Increase in consumer demand for safe and non-synthetic alternatives of chemical

preservatives have directed research interest in exploring extracts of various plant materials
and several essential oils are being explored for their biological potency to delay or inhibit the
growth of pathogenic and/or toxin producing microorganisms in food (7, 8). Several plant
extracts are found to be useful to act as antimicrobial against spoilage and pathogenic
microorganisms. However, their activity decreases considerably when added to a food system
(8).

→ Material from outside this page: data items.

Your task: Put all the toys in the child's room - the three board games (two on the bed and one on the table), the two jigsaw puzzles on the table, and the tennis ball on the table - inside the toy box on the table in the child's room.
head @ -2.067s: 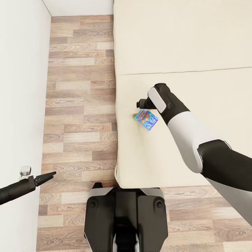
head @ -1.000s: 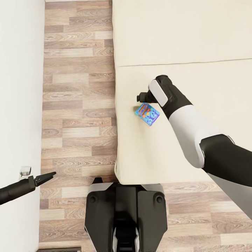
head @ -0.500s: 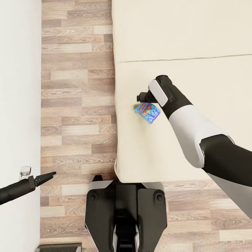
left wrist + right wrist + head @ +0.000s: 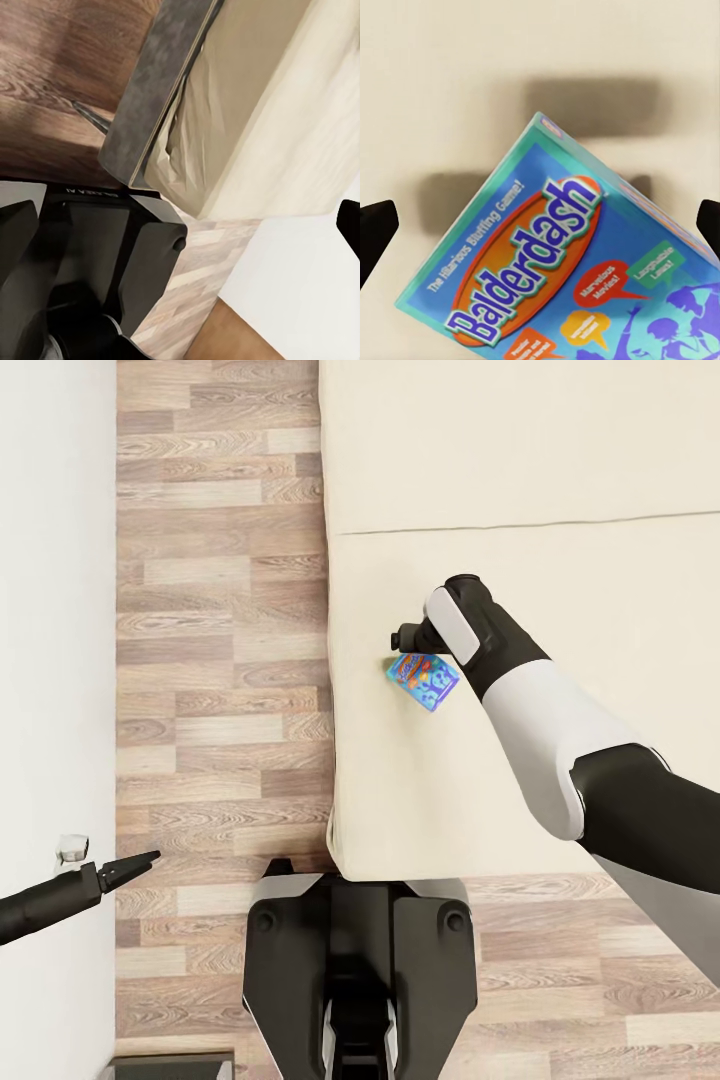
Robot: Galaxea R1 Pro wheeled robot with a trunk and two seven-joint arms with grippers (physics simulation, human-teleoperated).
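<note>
While head view hides it, right claw gapes open over board game.

You have bright, even, diffuse light in the head view, with no glare on the bed or the floor and sharp edges throughout. In the right wrist view the game is crisp and its lettering readable, with soft blurred shadows on the cover behind it. Your left wrist view is dimmer, darkest under the bed frame.
</note>
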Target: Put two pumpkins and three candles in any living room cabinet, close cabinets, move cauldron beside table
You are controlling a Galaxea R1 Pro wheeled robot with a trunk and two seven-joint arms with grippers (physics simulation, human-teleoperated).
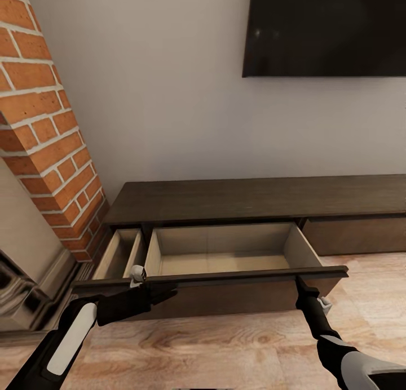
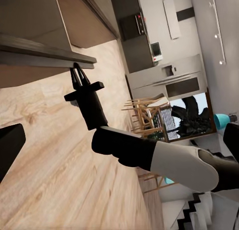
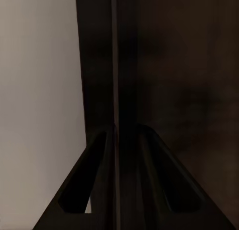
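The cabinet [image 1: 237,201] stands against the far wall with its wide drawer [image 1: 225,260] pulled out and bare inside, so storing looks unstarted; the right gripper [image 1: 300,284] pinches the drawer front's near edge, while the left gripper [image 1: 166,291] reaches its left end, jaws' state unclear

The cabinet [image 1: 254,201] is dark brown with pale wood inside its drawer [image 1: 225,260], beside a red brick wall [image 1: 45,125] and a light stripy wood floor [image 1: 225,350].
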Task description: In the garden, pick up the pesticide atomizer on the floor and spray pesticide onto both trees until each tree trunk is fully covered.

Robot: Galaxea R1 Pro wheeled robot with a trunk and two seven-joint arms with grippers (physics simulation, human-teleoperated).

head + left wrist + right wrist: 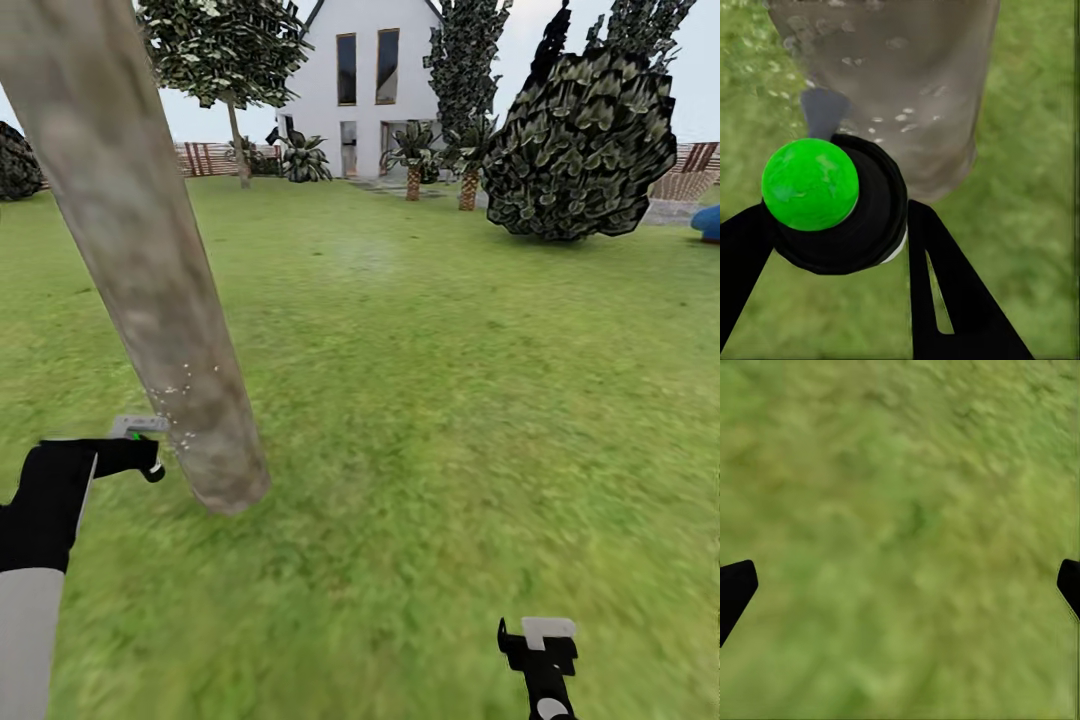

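We are already holding the pesticide atomizer [832, 206] clamped in our left end effector [140, 445], its top showing green in the left wrist view, and we are aiming it at the lower part of the near tree trunk [140, 260], just beside it. Pale droplets are speckling only a small patch there, so we judge most of this trunk and the whole second tree are still waiting. Our right end effector [900, 585] is hanging spread and empty over the grass [450, 400].
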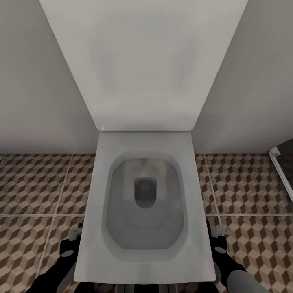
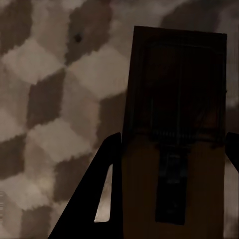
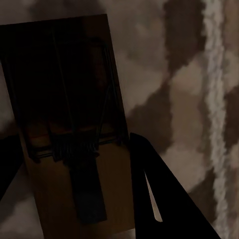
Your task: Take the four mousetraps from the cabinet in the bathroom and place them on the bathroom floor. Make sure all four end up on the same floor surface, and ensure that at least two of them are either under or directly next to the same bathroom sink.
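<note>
While clamped, mousetrap point(image 2: 174, 134) lengthwise along pincer point(image 2: 172, 164).

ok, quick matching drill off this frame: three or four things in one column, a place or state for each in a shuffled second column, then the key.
Things:
1. white square-edged toilet
2. brown wooden mousetrap with wire parts
3. second brown wooden mousetrap
4. cube-patterned brown and beige floor tiles

Places/states:
A. between the right gripper's dark fingers
B. lid raised against the wall
C. either side of the toilet
D. between the left gripper's dark fingers

Pairs: 1-B, 2-D, 3-A, 4-C
</note>
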`<state>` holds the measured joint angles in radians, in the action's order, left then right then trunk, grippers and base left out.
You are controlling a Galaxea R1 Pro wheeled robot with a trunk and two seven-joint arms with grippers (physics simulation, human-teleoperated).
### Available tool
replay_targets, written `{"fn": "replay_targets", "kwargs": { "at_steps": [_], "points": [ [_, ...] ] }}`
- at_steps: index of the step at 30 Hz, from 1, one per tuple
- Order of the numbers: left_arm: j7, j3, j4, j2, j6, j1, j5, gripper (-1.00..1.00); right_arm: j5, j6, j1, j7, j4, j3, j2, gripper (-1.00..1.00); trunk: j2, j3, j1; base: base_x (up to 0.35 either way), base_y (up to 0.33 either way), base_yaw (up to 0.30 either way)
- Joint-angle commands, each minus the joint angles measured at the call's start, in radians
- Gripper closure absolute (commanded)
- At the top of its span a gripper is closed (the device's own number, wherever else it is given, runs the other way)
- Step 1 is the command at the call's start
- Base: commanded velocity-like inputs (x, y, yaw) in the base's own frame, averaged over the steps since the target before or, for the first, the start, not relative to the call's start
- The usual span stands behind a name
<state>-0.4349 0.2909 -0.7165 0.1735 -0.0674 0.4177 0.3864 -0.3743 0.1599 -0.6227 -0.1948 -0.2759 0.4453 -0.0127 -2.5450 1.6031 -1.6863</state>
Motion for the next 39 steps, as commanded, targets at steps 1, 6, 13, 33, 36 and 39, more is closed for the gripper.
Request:
{"fn": "replay_targets", "kwargs": {
  "at_steps": [1,6,13,33,36,39],
  "points": [
    [-0.011,0.008,0.011,0.002,0.009,0.001,0.003,1.00,0.002,-0.069,-0.002,-0.014,0.006,-0.005,0.000,1.00,0.000,0.001,-0.001,0.000,0.000,0.000],
    [-0.008,0.008,0.079,0.003,0.093,0.001,-0.002,1.00,0.002,-0.069,-0.002,-0.014,0.006,-0.005,0.000,1.00,0.000,0.001,-0.001,0.000,0.000,0.000],
    [-0.006,0.008,0.104,0.004,0.122,0.001,-0.004,1.00,0.002,-0.070,-0.002,-0.014,0.006,-0.005,0.000,1.00,0.000,0.001,-0.001,0.000,0.000,0.000],
    [0.041,0.008,0.180,0.001,0.128,0.036,0.004,1.00,0.000,-0.071,-0.002,-0.012,0.005,-0.005,0.000,1.00,0.000,0.001,-0.001,0.000,0.000,0.000],
    [0.043,0.008,0.224,-0.001,0.129,0.060,0.003,1.00,0.000,-0.071,-0.002,-0.012,0.006,-0.005,0.000,1.00,0.000,0.001,-0.001,0.000,0.000,0.000],
    [0.045,0.008,0.245,-0.002,0.131,0.071,0.003,1.00,0.000,-0.071,-0.002,-0.012,0.006,-0.005,0.000,1.00,0.000,0.001,-0.001,0.000,0.000,0.000]
  ]
}}
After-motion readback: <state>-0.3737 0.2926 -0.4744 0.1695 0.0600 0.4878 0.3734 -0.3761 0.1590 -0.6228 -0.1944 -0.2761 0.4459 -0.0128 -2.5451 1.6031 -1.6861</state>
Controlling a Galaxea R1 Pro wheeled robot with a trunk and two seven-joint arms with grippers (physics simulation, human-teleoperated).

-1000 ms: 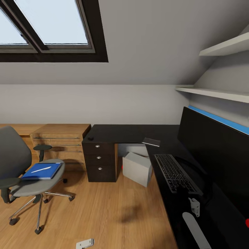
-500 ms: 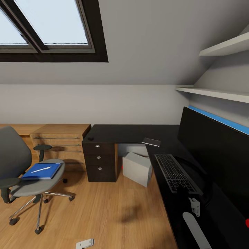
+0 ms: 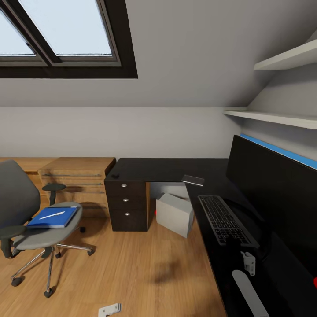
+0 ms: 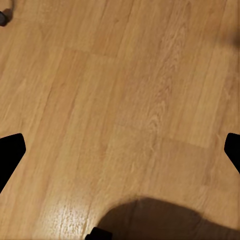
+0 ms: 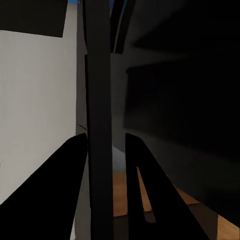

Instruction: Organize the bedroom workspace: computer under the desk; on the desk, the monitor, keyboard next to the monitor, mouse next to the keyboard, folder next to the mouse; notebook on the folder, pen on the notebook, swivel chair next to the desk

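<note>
Almost nothing has moved since the earlier frames: the head view has only drifted a touch, and the objects lie as they did. From the head camera, the monitor [image 3: 275, 193] stands on the desk [image 3: 163, 169] with the keyboard [image 3: 224, 219] lying just in front of it, the notebook [image 3: 193, 180] rests flat near the desk's inner corner, and the computer [image 3: 175, 214] sits on the floor under the desk. Well apart to the left, the swivel chair [image 3: 31, 220] carries the folder [image 3: 53, 217] on its seat with the pen [image 3: 52, 215] lying on top of it. In the left wrist view, the left gripper [image 4: 120, 150] hangs over bare wooden floor [image 4: 125, 90] with its fingers spread wide and nothing between them. In the right wrist view, the right gripper [image 5: 106, 150] appears clamped on the monitor's thin edge, its two dark fingers pressing either side of the panel. Judging from that grip, the risk lies in letting go or pulling away carelessly: a sideways tug could tip the tall screen or shove the keyboard, and the pen could roll off the folder when lifted.
</note>
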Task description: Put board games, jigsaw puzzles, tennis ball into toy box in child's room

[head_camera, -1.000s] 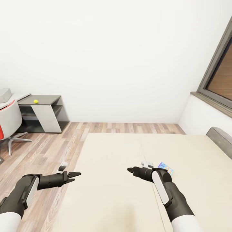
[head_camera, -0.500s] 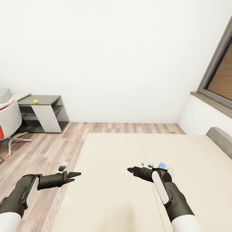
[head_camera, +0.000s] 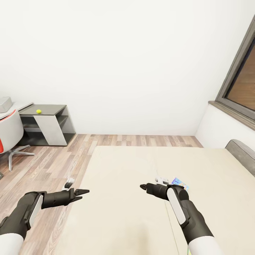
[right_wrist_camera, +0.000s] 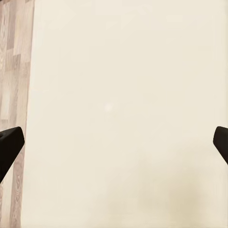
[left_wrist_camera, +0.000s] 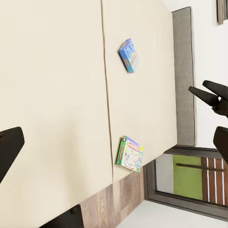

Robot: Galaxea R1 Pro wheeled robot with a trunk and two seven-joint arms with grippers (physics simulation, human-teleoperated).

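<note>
- The left gripper [head_camera: 84, 192] hangs over the bed's near left edge, where the mattress meets the wood floor [head_camera: 46, 166]; in the head view its fingers come to a close point, while the left wrist view shows one dark finger [left_wrist_camera: 9, 145] at the frame edge, so how wide they stand cannot be told.
- The right gripper [head_camera: 143, 186] hangs over the middle of the bed [head_camera: 124, 198], holding nothing; in the right wrist view its two fingers [right_wrist_camera: 9, 145] sit at opposite frame edges, spread wide, with bare mattress between them.
- One board game [head_camera: 180, 183] lies flat on the bed just behind the right gripper's wrist, partly hidden by the arm.
- In the left wrist view two board games lie on the bed beyond the centre seam: a blue one [left_wrist_camera: 129, 55] out on open mattress, and a green-edged one [left_wrist_camera: 130, 154] near the mattress edge by the window frame.
- The bed is open and flat ahead of both sets of fingers, up to its far edge against the floor.
- The tennis ball [head_camera: 38, 111] sits on the grey table [head_camera: 53, 108] by the far wall, well away from the left fingers, across open floor.
- A white chair [head_camera: 10, 131] with red trim stands beside that table.
- A window [head_camera: 241, 81] and its sill lie off to the side of the right arm, and a grey headboard [head_camera: 242, 148] borders the bed there.
</note>
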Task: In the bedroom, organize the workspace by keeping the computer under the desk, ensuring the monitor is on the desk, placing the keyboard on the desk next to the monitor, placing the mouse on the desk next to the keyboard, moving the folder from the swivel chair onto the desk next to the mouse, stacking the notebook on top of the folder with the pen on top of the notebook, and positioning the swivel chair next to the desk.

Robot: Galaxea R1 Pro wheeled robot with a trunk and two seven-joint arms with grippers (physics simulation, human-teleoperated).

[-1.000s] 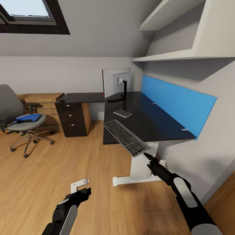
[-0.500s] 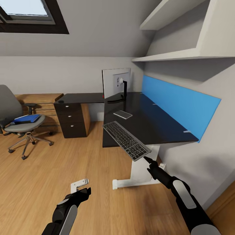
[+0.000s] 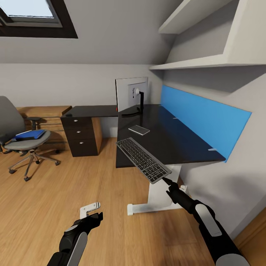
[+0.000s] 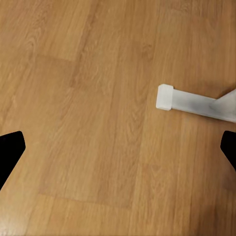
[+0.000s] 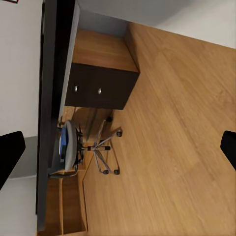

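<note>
Nothing readable anywhere as far as I can see: the keyboard [image 3: 143, 159] keys at the lower middle of the frame are too small to make out, and the monitor [image 3: 132, 94] back carries no legible brand or label.

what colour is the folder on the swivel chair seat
Bright blue. The folder lies on the grey swivel chair, clearest in the head view.
</note>
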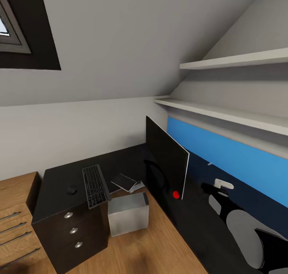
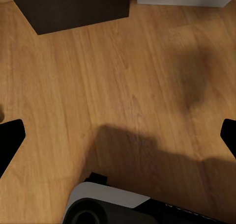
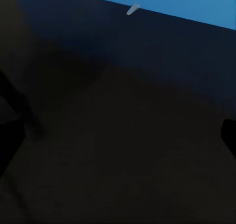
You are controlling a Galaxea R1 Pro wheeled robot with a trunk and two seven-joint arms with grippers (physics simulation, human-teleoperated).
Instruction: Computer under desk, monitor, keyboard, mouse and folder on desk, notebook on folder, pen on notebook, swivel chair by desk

Pomegranate peel extracts was reported to increase the storage life of chicken meat (9)
and grape seed and pine bark extracts were successfully used to control the growth of
artificially inoculated bacteria in raw ground beef (10). Extracts from cinnamon bark,
oregano, clove, pomegranate peel and grape seeds were also reported to decrease various
microbial contaminants in raw pork during storage at ambient temperature (11).

Various antimicrobial mechanisms for natural preservatives have been hypothesized.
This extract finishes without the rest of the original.